O fato central da fé cristã não é a morte de Jesus, é a sua ressurreição. Como diz Paulo, não houvesse ele ressuscitado, a nossa fé seria vã (I Coríntios 15, 14). Como simbolizar a ressurreição? Através de algo que expresse a vida. E não conheço melhor símbolo que o pão. Alimento universal, é encontrado em quase todos os povos, seja feito de trigo, milho, mandioca, centeio, cevada ou qualquer outro grão ou tubérculo.

«Eu sou o pão da vida», definiu-se Jesus (João 6, 48). No entanto, muitos têm a vida ameaçada por falta de pão. É vergonhoso constatar que, hoje, segundo a FAO, um bilhão de pessoas vive em estado de desnutrição crônica. Isso em países ditos cristãos, muçulmanos, budistas Jesus fez da partilha do pão e do vinho o sacramento central da comunidade de seus discípulos — a eucaristia.
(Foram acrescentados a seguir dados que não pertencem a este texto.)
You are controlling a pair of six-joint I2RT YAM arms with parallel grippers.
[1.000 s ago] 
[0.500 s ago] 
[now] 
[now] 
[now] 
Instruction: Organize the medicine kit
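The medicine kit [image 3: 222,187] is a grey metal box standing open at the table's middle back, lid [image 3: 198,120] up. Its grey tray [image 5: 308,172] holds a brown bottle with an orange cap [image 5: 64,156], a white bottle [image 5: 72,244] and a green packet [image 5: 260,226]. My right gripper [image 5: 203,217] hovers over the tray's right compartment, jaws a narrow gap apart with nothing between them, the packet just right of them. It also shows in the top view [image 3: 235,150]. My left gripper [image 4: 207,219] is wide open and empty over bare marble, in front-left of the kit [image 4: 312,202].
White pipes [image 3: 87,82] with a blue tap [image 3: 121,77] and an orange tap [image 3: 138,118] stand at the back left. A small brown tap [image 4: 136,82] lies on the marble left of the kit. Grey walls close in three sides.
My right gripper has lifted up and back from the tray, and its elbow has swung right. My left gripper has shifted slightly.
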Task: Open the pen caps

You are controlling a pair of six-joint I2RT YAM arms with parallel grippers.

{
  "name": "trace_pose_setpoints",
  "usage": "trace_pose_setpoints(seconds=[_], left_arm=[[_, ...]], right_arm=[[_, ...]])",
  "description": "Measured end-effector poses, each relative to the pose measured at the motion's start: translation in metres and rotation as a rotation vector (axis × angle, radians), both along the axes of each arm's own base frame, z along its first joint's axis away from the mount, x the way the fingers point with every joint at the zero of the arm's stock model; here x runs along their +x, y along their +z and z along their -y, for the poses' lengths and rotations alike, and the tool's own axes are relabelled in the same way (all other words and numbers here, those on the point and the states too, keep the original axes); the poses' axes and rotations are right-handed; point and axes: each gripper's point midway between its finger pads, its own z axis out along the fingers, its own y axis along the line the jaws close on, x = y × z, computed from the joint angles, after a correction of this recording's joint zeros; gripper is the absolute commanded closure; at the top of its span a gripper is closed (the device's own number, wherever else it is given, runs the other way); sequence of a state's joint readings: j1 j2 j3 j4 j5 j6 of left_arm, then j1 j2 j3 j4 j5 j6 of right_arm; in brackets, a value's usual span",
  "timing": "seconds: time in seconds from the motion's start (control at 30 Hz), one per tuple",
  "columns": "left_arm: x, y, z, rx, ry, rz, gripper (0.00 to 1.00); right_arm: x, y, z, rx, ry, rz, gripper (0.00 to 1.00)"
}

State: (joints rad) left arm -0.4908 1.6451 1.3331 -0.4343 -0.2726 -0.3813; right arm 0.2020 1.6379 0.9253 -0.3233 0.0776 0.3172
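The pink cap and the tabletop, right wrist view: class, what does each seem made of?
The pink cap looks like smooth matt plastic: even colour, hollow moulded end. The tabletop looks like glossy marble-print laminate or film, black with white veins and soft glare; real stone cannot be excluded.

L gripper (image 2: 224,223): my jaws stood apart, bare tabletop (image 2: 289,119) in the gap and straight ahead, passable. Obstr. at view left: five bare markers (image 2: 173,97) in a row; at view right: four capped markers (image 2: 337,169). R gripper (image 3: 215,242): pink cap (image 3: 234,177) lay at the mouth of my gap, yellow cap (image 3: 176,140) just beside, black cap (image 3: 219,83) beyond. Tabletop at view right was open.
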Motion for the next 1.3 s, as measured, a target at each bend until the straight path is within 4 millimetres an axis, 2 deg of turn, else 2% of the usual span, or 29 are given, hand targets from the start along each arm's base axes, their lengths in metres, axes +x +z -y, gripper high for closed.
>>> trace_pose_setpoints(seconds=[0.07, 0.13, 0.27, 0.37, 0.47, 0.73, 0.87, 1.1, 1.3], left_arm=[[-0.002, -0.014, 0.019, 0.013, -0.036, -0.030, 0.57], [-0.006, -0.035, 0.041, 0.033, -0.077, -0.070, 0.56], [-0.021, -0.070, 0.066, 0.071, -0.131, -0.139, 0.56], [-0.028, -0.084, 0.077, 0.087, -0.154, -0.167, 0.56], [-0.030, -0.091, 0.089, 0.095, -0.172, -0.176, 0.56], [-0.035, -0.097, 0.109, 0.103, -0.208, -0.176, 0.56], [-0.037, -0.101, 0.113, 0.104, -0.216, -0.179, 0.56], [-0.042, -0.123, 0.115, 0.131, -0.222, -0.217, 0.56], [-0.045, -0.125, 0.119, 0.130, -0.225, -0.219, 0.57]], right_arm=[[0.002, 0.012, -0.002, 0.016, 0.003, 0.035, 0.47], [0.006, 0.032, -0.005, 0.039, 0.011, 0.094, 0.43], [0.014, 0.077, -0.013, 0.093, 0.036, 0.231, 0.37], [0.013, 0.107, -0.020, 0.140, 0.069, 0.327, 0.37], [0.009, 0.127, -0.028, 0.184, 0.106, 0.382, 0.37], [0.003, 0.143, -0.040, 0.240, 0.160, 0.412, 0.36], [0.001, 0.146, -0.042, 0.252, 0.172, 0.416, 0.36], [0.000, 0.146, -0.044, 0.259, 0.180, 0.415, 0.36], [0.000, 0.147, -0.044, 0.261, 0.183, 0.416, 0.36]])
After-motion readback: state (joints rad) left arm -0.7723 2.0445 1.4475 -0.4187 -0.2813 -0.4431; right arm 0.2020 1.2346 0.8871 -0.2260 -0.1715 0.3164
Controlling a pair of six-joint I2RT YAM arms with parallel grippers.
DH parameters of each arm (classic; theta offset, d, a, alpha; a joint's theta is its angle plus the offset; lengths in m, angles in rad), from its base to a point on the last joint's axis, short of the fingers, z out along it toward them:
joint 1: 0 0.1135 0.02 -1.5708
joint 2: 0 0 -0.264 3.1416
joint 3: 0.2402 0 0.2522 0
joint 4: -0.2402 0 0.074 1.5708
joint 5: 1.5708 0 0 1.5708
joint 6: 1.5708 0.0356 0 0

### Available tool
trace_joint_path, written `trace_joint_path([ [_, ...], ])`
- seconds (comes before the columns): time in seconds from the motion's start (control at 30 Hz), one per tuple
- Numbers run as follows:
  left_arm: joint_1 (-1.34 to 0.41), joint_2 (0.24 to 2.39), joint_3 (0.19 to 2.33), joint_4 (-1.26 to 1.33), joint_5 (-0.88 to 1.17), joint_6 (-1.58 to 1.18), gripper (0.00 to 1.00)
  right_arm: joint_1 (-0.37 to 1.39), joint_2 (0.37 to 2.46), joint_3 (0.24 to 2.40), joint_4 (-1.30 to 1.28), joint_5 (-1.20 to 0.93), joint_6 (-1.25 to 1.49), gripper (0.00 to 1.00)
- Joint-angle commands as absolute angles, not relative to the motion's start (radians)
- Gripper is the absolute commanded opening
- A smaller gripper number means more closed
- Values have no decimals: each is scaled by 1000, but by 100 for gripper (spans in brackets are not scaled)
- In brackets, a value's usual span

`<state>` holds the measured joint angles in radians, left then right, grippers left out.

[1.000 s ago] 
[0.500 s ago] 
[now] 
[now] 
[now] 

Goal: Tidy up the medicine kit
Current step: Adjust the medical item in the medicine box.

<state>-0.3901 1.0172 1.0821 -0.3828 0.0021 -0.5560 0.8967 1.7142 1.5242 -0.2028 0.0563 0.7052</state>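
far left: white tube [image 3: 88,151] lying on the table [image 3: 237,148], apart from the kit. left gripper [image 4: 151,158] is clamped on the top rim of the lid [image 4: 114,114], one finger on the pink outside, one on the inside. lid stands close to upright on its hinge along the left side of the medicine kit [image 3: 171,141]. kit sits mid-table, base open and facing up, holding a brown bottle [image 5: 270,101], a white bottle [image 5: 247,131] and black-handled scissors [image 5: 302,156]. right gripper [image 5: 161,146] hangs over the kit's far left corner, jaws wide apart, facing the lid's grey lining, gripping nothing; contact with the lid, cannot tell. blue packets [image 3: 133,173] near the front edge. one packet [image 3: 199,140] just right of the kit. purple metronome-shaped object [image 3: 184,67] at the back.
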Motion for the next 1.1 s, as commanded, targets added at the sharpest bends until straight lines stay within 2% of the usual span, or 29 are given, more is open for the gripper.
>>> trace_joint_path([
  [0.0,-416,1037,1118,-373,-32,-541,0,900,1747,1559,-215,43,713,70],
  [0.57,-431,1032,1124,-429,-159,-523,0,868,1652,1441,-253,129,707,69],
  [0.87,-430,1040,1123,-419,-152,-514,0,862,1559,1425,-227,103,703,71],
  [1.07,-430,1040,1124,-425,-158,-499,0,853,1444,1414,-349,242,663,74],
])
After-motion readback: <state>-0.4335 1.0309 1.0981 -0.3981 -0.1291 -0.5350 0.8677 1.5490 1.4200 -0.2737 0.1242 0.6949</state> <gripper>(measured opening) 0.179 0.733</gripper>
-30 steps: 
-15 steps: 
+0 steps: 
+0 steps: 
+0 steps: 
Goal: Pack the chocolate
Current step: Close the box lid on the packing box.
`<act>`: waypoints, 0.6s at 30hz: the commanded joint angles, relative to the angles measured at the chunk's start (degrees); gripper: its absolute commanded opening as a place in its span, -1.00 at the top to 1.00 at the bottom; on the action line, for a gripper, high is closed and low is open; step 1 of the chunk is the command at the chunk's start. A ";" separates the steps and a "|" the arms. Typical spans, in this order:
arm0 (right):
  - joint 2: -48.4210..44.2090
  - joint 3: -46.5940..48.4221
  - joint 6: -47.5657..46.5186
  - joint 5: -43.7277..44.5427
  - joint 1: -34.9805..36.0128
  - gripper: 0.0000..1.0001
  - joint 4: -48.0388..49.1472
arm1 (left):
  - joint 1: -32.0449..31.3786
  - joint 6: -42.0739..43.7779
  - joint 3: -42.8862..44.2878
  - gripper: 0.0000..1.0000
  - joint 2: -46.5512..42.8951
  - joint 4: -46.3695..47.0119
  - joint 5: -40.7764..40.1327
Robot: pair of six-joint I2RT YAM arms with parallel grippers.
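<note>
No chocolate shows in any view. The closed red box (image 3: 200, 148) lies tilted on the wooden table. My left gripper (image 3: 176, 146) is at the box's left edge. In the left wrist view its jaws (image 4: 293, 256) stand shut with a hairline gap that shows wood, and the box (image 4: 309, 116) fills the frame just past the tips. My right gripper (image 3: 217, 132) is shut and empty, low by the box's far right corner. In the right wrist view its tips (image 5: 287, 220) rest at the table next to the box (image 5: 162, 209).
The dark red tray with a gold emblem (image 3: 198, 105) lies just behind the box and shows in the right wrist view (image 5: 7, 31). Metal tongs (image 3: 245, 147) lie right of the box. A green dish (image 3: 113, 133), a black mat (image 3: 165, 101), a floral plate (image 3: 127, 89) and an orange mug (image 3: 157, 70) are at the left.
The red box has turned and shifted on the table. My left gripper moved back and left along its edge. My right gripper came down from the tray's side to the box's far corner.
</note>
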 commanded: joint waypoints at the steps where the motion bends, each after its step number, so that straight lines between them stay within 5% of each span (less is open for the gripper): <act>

Ensinou que repartir o pão é partilhar Deus. Repartir o pão era um gesto tão característico de Jesus que isso permitiu aos discípulos de Emaús o reconhecerem (Lucas 24, 30-31). Em Jesus, Deus se fez carne e pão, a ponto de o Filho afirmar «o pão que eu darei é a minha carne para a vida do mundo» (João 6, 51).

Se já não temos, entre nós, a presença visível de Jesus, ao menos adotemos, como sinal de sua presença, isto que ele mesmo escolheu na última ceia — o pão. Sinal de que somos também seus discípulos, empenhados em tornar realidade, para todos, «o pão nosso de cada dia», os bens que imprimem saúde, dignidade e felicidade à nossa existência.

O que significa a visita de uma pomba preta?

Quando uma pessoa vê um pombo preto, isto é a indicação de que poderão ocorrer alguns problemas em sua vida. Estes problemas podem estar relacionados à saúde, ao amor, ou à vida financeira, mas tudo será resolvido de forma rápida.

O que significa ver um pombo?

As pombas são bem vistas perante a espiritualidade, pois elas simbolizam a paz, a harmonia, a purificação e até mesmo a esperança perante a vida. Para as religiões cristãs, o pombo tem um grande significado espiritual, sendo normalmente visto como símbolo de devoção, paz e pureza.

O que significa sonhar com pomba grande?

Sonhar com uma pomba tem uma ótima simbologia. A Tribuna do Paraná te ajuda a entender melhor. Confira! A pomba pode simbolizar, ao mesmo tempo, a mulher, o amor e a fecundidade, Criatura suave e delicada, as crenças a elevaram às alturas do sagrado, personificada pela pomba do Espírito Santo.